Les peintures de Jonathan Lasker sont de celles auxquelles on rend visite, on les voit très peu car elles sont restées au chaud entre la fin des années 1980 et le début des années 1990. Alors de temps à autre on fait le voyage pour aller se souvenir de ce qui agitait nos regards à ces époques. Et c’est peu dire qu’elles semblent lointaines.

Le travail dans lequel l’artiste est engagé depuis plusieurs décennies consiste inlassablement à reprendre à la lettre le combat trilogique de la couleur, de la matière et de la composition. Il procède méthodiquement par l’assemblage de grilles et de gribouillis, de motifs libres et répétitifs, tantôt légèrement tracés sur la toile, tantôt vigoureusement enfoncés dans une matière épaisse et colorée.
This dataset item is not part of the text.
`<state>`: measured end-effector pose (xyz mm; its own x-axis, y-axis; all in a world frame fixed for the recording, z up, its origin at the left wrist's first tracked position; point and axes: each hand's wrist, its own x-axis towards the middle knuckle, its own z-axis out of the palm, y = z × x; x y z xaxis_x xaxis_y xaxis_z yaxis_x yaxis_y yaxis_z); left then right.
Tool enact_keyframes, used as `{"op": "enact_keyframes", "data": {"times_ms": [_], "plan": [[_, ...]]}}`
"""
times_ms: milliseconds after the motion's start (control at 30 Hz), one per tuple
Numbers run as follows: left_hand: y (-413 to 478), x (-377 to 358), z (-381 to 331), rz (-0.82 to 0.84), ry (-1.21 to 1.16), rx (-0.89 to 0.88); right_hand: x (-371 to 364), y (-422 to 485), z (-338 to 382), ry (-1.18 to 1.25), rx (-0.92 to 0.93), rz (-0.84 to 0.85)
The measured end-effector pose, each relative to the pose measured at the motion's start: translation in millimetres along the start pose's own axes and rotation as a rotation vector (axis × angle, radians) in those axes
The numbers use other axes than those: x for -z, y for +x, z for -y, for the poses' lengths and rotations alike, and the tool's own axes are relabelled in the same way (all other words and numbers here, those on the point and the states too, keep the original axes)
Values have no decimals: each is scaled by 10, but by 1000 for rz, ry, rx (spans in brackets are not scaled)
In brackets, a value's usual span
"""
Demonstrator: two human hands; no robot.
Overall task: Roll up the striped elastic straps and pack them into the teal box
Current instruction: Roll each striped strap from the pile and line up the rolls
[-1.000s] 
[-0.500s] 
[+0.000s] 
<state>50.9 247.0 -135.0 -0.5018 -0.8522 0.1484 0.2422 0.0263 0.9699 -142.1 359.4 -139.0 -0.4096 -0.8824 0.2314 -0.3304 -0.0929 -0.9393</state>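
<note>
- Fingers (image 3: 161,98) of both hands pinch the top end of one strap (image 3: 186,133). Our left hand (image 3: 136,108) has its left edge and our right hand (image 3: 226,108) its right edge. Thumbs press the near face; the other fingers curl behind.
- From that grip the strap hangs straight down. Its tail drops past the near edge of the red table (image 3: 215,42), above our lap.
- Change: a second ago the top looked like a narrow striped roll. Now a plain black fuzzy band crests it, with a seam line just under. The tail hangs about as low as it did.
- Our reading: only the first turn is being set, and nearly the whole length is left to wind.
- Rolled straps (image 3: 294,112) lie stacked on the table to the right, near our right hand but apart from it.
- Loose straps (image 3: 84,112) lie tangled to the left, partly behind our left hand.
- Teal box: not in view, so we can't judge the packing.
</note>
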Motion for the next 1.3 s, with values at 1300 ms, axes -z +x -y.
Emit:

Ce travail semble à la fois compulsif, de part le constant retournement de la même question, presque régressif par la joie pâteuse mais jamais croûteuse de l’huile, et en même temps énormément pondéré – réfléchi –, impeccablement juste et régulier dans son unité.

Ainsi, l’artiste donne toujours l’air d’avoir tartiné tranquillement ses toiles. Mais n’en a pourtant autant jamais terminé. C’est presque une démonstration par l’absurde, une sorte de boucle patinant sans fin à l’extrême bout du formalisme triomphant dont l’artiste est l’héritier.

De ce point de vue Lasker est l’employé des enjeux caractéristiques de la décennie qui a vu son travail se développer. Ces objets et ces directions que la peinture semble avoir perdue aujourd’hui y perdurent lentement mais non sans acuité. La visite se déroule donc comme un étrange anachronisme, un anachronisme muet et persistant que la Galerie Thaddaeus Ropac propose près de chez nous.